Don't Decode Everything

Perlin is a library with the aim to provide information retrieval functionality in a performant and understandable manner.
This blog post describes how query execution speed was improved after changes to the underlying data structures.


Recap

As discussed in the last blog post, to allow faster indexing, the data structures that store postings had to change.
Listings are not stored anymore in continuous space of memory, but rather in chunks with static sizes. This allows for much faster writing to the listings as they do not have to be moved inside memory. If a listing grows larger than the size chunk, a new chunk is allocated.

Additionally, we distinguish between hot chunks (chunks that represent the end of a listing and will be written to) and archived chunk (chunks that represent anything but the end of a listing). This enables continuous memory access during the indexing process.
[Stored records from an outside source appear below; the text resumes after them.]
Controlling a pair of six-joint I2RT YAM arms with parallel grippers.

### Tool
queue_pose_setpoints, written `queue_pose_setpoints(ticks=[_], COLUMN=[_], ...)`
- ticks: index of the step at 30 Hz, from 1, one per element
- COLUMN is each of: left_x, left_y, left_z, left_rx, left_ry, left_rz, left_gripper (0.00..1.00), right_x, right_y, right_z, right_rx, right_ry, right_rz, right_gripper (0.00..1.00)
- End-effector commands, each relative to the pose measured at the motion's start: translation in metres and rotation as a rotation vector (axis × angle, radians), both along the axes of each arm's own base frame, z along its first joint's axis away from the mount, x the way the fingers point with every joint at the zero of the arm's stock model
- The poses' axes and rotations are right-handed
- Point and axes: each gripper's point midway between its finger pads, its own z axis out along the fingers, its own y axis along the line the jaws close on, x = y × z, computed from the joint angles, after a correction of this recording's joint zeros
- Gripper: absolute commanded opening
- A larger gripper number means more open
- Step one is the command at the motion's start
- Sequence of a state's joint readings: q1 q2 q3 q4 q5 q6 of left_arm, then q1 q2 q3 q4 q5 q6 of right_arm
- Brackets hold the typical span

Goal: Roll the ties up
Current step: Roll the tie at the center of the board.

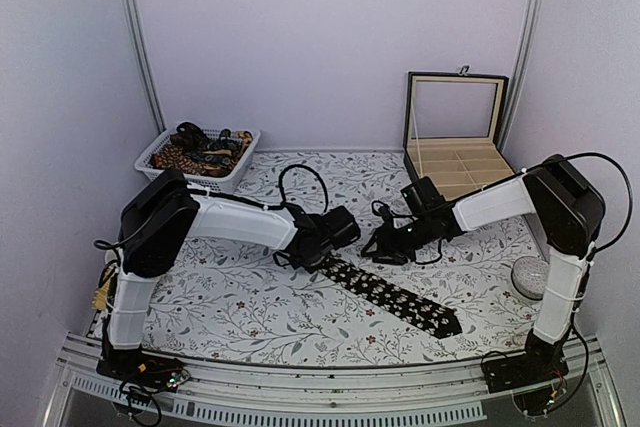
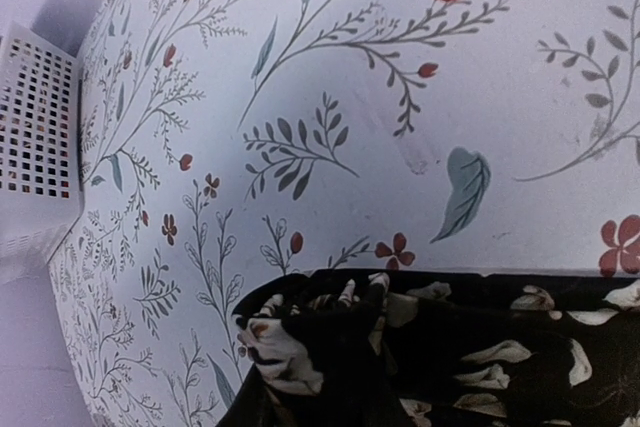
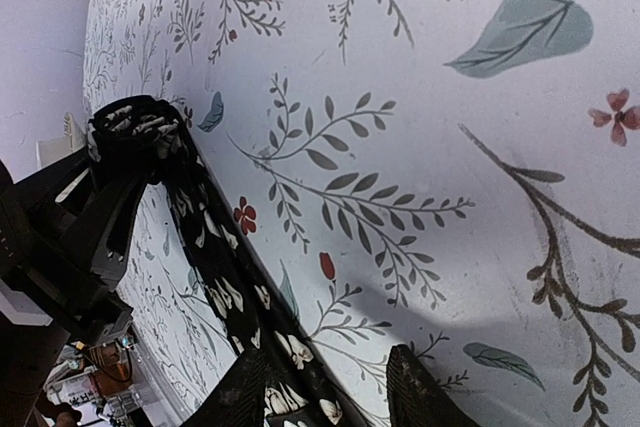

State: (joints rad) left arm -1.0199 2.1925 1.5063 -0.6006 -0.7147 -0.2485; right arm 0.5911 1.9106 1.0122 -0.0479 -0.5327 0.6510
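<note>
A black tie with pale flower specks lies diagonally on the floral tablecloth, its wide end towards the front right. My left gripper is shut on the tie's narrow end, which is bunched into a small roll that hides the fingers in the left wrist view. The right wrist view shows that roll held in the left gripper's black fingers. My right gripper is open and empty, low over the cloth just right of the roll. Its left finger is at the tie.
A white mesh basket with several more ties stands at the back left; its wall shows in the left wrist view. An open compartment box stands at the back right. A round clear lid lies by the right arm.
</note>
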Motion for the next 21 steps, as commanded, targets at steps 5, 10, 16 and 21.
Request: queue_pose_setpoints(ticks=[5, 10, 16, 21], left_x=[-0.05, -0.054, -0.053, -0.055], left_y=[-0.006, -0.01, -0.013, -0.02], left_z=[-0.053, -0.055, -0.051, -0.045], left_rx=[0.034, 0.042, 0.05, 0.038], left_ry=[0.238, 0.246, 0.223, 0.217], left_rz=[-0.064, -0.076, -0.082, -0.096], left_gripper=[0.19, 0.24, 0.25, 0.35], right_x=[-0.005, -0.018, -0.04, -0.053], right_y=[-0.016, -0.008, 0.008, 0.018], right_z=[0.008, 0.018, 0.027, 0.021], right_rx=[-0.038, 0.04, 0.118, 0.134], right_ry=[0.013, 0.042, 0.088, 0.123], right_rz=[-0.035, 0.0, 0.058, 0.085], right_gripper=[0.41, 0.39, 0.28, 0.26])
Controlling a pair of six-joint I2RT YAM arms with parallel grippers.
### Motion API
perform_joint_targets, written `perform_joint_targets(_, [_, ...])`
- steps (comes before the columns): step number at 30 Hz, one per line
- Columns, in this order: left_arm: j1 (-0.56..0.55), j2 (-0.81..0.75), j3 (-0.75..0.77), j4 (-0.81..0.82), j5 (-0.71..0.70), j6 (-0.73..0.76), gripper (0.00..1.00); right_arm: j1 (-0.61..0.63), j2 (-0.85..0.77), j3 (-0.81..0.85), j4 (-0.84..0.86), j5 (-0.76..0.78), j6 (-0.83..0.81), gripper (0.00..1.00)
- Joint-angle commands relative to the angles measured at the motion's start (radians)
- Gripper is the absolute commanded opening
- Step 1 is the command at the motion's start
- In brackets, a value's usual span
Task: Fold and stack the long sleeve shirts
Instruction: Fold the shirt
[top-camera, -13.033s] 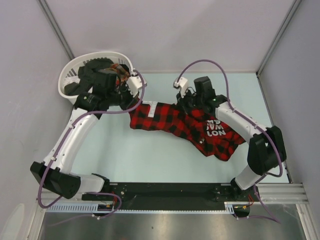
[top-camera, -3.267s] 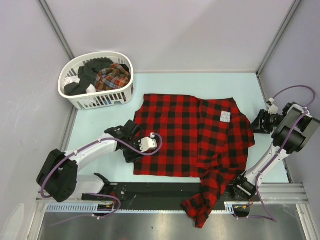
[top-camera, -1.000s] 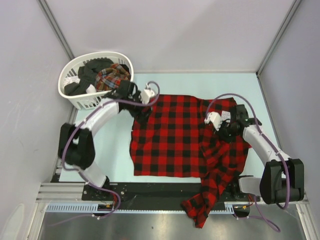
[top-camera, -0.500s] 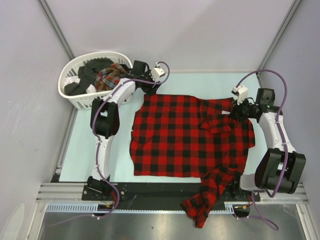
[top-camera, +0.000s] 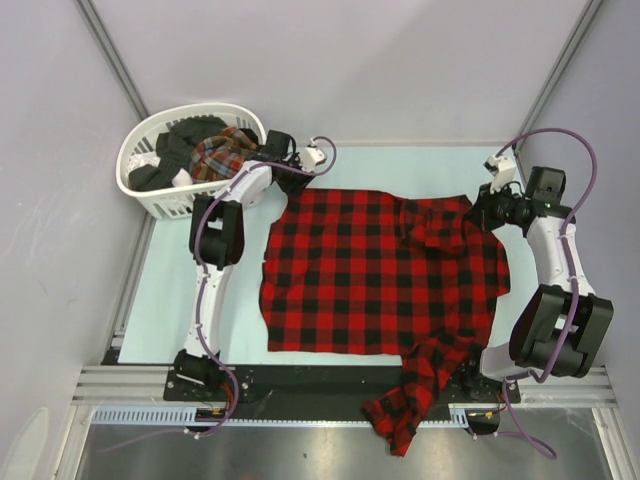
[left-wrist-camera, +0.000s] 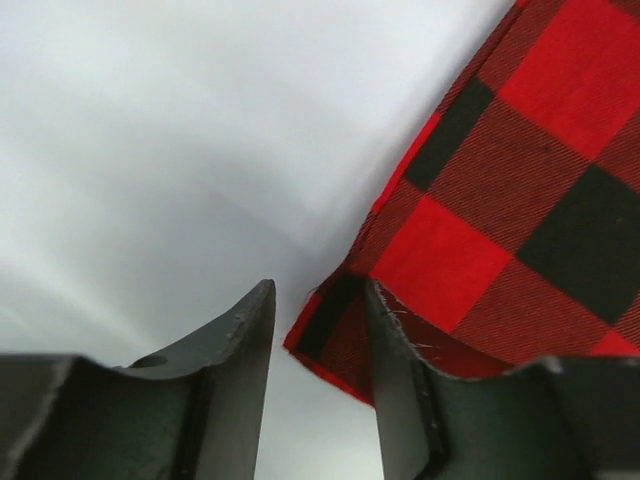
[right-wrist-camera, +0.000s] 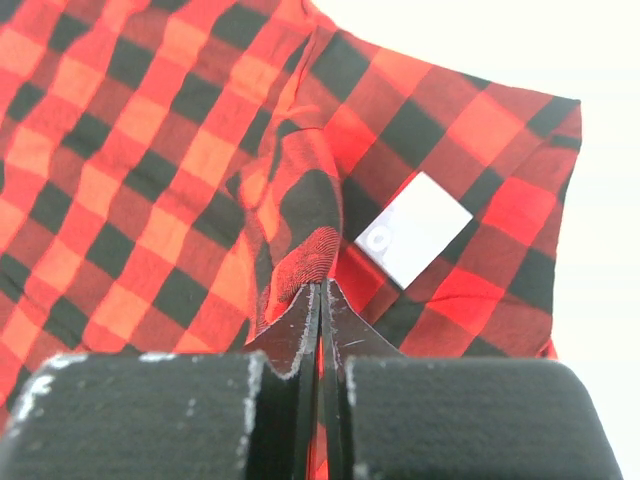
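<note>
A red-and-black checked long sleeve shirt (top-camera: 370, 270) lies spread flat on the pale table, one sleeve (top-camera: 410, 400) hanging over the near edge. My left gripper (top-camera: 292, 183) is at its far left corner. In the left wrist view the left gripper (left-wrist-camera: 318, 330) stands open, the shirt corner (left-wrist-camera: 345, 325) between the fingers and against the right finger (left-wrist-camera: 395, 370). My right gripper (right-wrist-camera: 322, 285) is shut on a raised fold of the shirt (right-wrist-camera: 310, 240) beside a white label (right-wrist-camera: 413, 228), at the shirt's far right (top-camera: 480, 213). A finer plaid shirt (top-camera: 225, 152) lies in the basket.
A white slatted basket (top-camera: 205, 201) stands at the far left with dark clothes (top-camera: 180, 140) in it. Grey walls close in the table on three sides. The black rail (top-camera: 330, 375) with the arm bases runs along the near edge.
The left gripper has swung out to the shirt's far left corner and its jaws have narrowed around it. The right gripper has carried its pinched fold outward to the far right.
</note>
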Motion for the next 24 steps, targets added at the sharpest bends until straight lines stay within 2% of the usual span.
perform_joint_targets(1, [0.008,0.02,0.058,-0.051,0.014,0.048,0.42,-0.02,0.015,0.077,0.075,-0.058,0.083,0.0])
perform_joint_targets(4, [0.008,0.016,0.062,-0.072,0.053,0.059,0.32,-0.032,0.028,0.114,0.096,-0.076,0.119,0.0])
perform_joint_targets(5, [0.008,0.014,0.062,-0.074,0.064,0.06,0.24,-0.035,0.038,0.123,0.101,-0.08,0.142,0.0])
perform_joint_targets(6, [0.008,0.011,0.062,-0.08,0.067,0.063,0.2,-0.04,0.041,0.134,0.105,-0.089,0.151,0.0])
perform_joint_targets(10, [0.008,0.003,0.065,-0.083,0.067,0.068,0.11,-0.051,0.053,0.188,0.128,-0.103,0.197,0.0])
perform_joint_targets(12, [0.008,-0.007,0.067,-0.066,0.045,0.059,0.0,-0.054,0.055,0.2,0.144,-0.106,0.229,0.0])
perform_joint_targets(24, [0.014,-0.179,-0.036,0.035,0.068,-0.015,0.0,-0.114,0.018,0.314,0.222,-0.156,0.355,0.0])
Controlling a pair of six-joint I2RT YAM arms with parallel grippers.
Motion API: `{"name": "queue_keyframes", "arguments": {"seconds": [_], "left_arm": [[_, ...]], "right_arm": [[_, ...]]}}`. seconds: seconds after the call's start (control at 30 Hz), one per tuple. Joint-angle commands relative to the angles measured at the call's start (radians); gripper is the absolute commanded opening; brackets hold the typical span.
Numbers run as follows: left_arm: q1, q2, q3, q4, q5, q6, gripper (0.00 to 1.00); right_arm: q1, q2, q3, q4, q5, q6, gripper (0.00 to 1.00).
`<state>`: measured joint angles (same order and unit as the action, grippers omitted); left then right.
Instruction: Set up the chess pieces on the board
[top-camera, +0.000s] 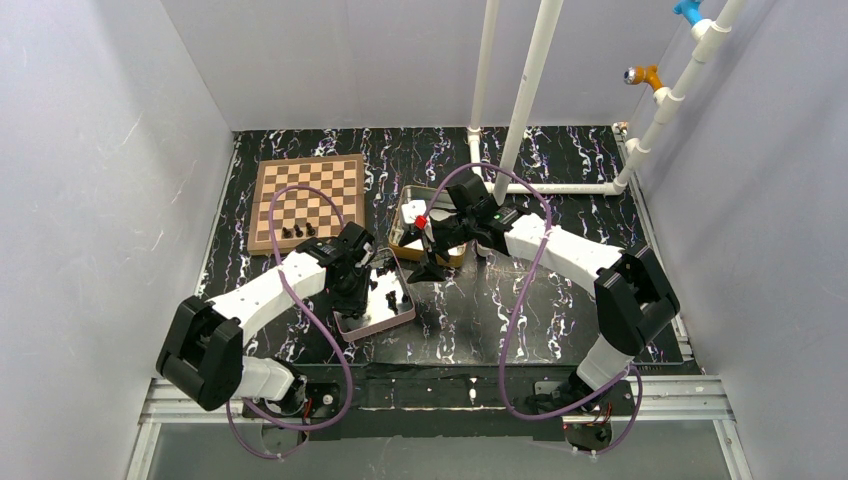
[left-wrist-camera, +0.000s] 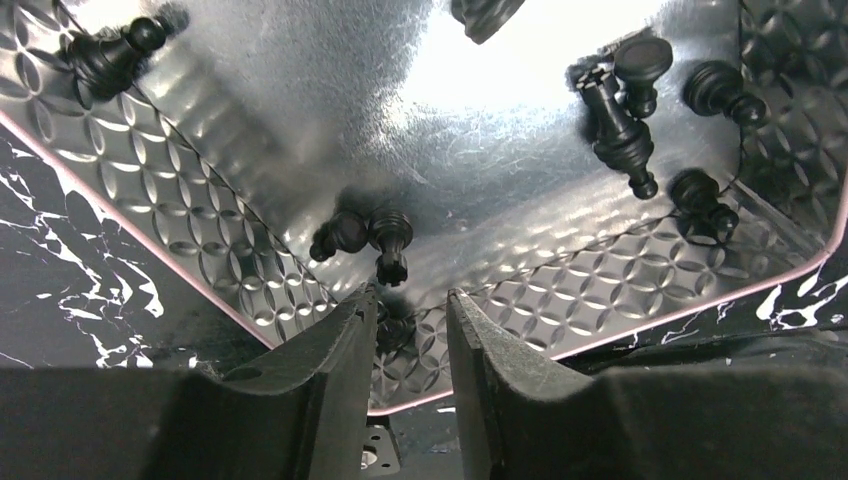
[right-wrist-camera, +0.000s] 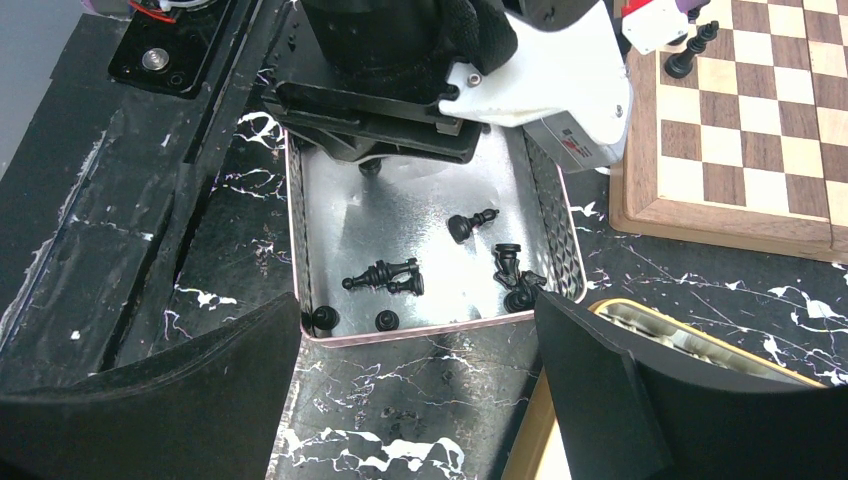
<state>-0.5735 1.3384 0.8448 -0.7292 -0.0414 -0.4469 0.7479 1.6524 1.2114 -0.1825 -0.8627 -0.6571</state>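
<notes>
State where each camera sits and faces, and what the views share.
Top external: above and behind the bases, looking down on the table; left arm, right arm and the board show.
Left wrist: on the left arm, looking down into the pink-rimmed tin; fingers of the left tool at bottom.
Right wrist: on the right arm, looking across that tin toward the left arm; open fingers of the right tool below.
Shared: all three show that tin and chess pieces in it.
</notes>
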Motion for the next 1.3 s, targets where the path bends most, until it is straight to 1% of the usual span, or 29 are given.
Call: {"name": "queue_keyframes", "arguments": {"seconds": [0.0, 0.13, 0.43, 0.67, 0.83, 0.9, 0.93, 0.97, 1.1, 1.27], "left_arm": [[-0.005, 0.019, -0.004, 0.021, -0.041, -0.005, 0.3], [-0.005, 0.043, -0.009, 0.022, -0.067, -0.006, 0.26], [-0.006, 0.062, -0.016, 0.037, -0.079, -0.01, 0.25], [-0.005, 0.074, -0.021, 0.048, -0.082, -0.014, 0.21], [-0.005, 0.074, -0.024, 0.048, -0.087, -0.013, 0.14], [-0.006, 0.071, -0.024, 0.048, -0.085, -0.012, 0.08], [-0.005, 0.068, -0.023, 0.048, -0.08, -0.011, 0.02], [-0.005, 0.064, -0.021, 0.048, -0.074, -0.009, 0.0], [-0.006, 0.017, -0.007, 0.045, -0.03, 0.015, 0.0], [-0.005, -0.101, -0.003, 0.037, 0.041, 0.056, 0.0]], "right_arm": [[-0.002, -0.048, -0.012, 0.032, -0.009, 0.01, 0.94], [-0.002, -0.048, -0.012, 0.032, -0.006, 0.01, 0.94], [-0.002, -0.049, -0.013, 0.034, -0.004, 0.011, 0.94], [-0.002, -0.054, -0.016, 0.034, -0.003, 0.01, 0.94], [-0.003, -0.055, -0.015, 0.034, -0.003, 0.011, 0.94], [-0.002, -0.056, -0.015, 0.034, -0.004, 0.011, 0.94], [-0.002, -0.057, -0.015, 0.034, -0.003, 0.012, 0.94], [-0.003, -0.057, -0.014, 0.034, -0.003, 0.012, 0.94], [-0.002, -0.062, -0.013, 0.033, -0.002, 0.012, 0.94], [-0.003, -0.081, -0.026, 0.023, -0.005, 0.012, 0.95]]}}
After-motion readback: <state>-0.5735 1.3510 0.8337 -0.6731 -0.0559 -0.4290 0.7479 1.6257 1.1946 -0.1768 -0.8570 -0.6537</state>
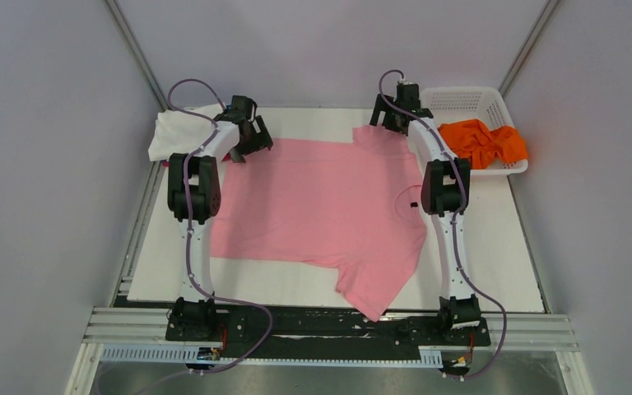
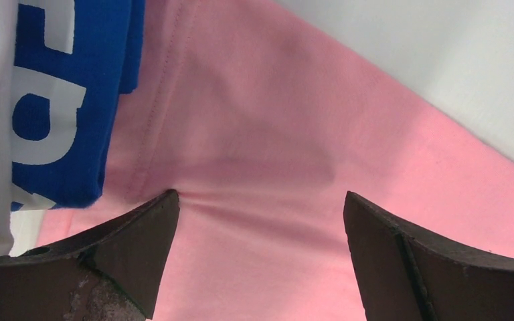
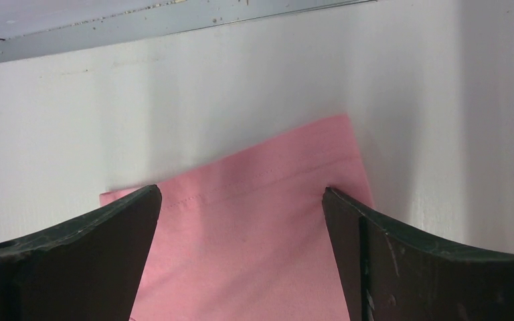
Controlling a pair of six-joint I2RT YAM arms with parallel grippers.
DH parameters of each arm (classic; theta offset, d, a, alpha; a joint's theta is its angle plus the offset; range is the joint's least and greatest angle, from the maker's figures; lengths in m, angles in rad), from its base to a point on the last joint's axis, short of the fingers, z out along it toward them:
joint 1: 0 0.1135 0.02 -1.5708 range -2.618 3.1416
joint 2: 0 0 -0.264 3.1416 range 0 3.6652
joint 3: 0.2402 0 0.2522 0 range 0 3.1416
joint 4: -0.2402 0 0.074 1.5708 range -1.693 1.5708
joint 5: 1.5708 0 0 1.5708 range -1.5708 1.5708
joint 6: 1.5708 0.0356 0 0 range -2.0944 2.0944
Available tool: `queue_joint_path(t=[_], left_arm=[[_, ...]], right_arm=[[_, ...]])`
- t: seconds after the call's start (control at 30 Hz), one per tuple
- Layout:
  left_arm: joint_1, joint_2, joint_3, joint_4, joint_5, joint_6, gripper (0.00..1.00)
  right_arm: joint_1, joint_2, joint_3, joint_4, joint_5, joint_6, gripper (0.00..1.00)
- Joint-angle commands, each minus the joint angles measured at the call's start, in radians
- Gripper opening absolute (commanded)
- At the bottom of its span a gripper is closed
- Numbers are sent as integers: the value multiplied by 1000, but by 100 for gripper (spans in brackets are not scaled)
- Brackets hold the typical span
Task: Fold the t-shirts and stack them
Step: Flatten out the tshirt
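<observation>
left gripper (image 2: pixel 261 200): jaws spread wide, nothing pinched, tips low over far hem corner of light pink t-shirt (image 1: pixel 321 206); contact with cloth uncertain. right gripper (image 3: pixel 241 194): jaws spread too, empty, straddling end of far sleeve. Shirt flat mid-table, long axis left–right, hem toward left arm, collar toward right arm. Each arm nearest its own end of far edge; rest of cloth lies toward robot. Likely next: pinch far edge, fold it nearward. blue t-shirt (image 2: pixel 73 100) just beside left gripper.
</observation>
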Motion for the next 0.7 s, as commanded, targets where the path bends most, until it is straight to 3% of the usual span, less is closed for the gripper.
queue_joint_path(t=[0.0, 0.17, 0.27, 0.37, 0.47, 0.67], left_arm=[[4, 33, 8, -11, 57, -6, 100], [3, -66, 18, -29, 85, 26, 100], [-5, -197, -45, -53, 88, 43, 100], [-14, -359, -179, -91, 15, 42, 100], [-15, -600, -442, -109, -61, -8, 100], [-14, -1021, -919, -198, -168, -172, 100]], right_arm=[[-15, 27, 14, 45, -61, -49, 100], [-14, -43, 43, 113, -84, -135, 100], [-2, -162, -22, 117, -97, -178, 100], [37, -386, -227, 124, -52, -237, 100], [85, -611, -507, 149, 13, -243, 100], [158, -990, -1040, 159, 105, -106, 100]])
The following chart illustrates the idea. Term 0 occurs often in this collection. It needs five chunks (HotIndexingChunk #0, IndexingChunk #0, #1, #6 and #7) to store its listing. The chunks hold delta- and vbyte encoded postings in ascending order (IndexingChunk #0 >= IndexingChunk #1 … >= HotIndexingChunk #0):

Note, that indexing chunks for this particular term_id are not adjacent to each other in memory. But, more importantly, HotIndexingChunks, the ones that are frequently written to during the indexing process are close together in memory and will often be accessed in predictable manner.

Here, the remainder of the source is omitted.